2. This Second Amendment may be executed in several counterparts, each of which shall be an original and all of which shall constitute but one and the same instrument.
3. All other terms and conditions of the Agreement not specifically amended by this Second Amendment shall remain in full force and effect and are hereby ratified and confirmed by Lender and Borrower.

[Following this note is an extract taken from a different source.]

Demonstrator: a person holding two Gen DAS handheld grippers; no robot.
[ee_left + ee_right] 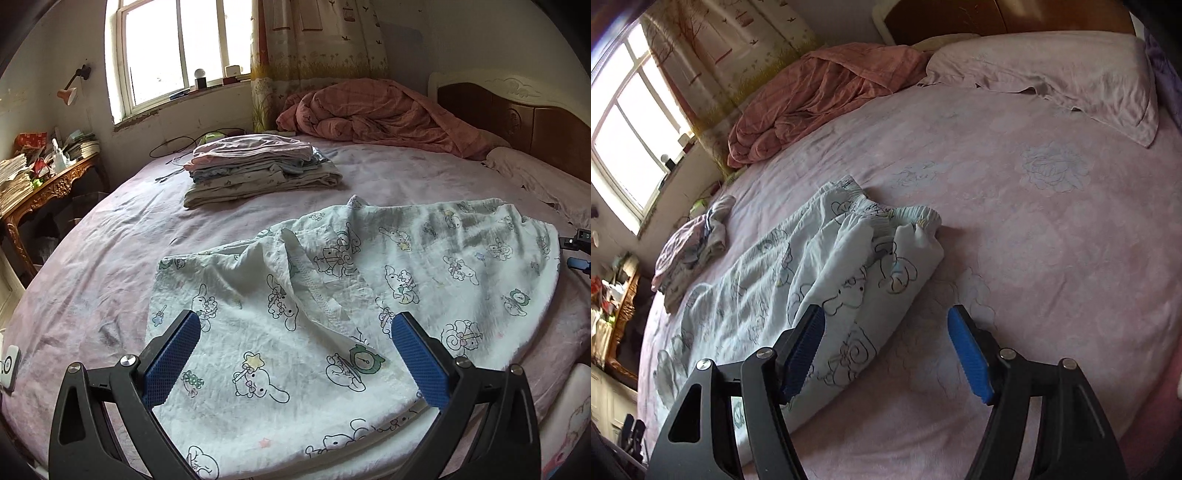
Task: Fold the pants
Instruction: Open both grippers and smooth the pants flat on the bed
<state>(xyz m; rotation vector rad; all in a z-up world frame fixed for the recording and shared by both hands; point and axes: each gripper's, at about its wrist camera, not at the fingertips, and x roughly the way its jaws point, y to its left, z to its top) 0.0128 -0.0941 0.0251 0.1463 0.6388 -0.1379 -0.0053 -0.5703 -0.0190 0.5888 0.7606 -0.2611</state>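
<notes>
White pants (351, 295) printed with cartoon rabbits lie spread and creased on the pink bed sheet (110, 258). My left gripper (295, 325) hovers over their near part, open, blue pads wide apart with nothing pinched. In the right wrist view the same pants (820, 280) lie folded lengthwise, the elastic waistband (908, 218) at the far end. My right gripper (886, 325) stands open just above the pants' near edge, its left pad over the cloth and its right pad over bare sheet. The tip of the right gripper (578, 254) shows at the far right of the left wrist view.
A stack of folded clothes (255, 166) sits on the bed toward the window. A rumpled red-pink quilt (376, 114) and a pillow (1052, 70) lie by the wooden headboard (535, 125). A cluttered ornate side table (40, 177) stands left of the bed.
</notes>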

4. This Second Amendment shall be governed by the law of the State of Illinois (without regard to the conflict-of-laws principles thereof).
[REMAINDER OF PAGE INTENTIONALLY LEFT BLANK;
EXECUTION PAGE FOLLOWS]
1
IN WITNESS WHEREOF, the parties hereto have executed this Second Amendment in their respective corporate names by their duly authorized officers, all as of the date first written above.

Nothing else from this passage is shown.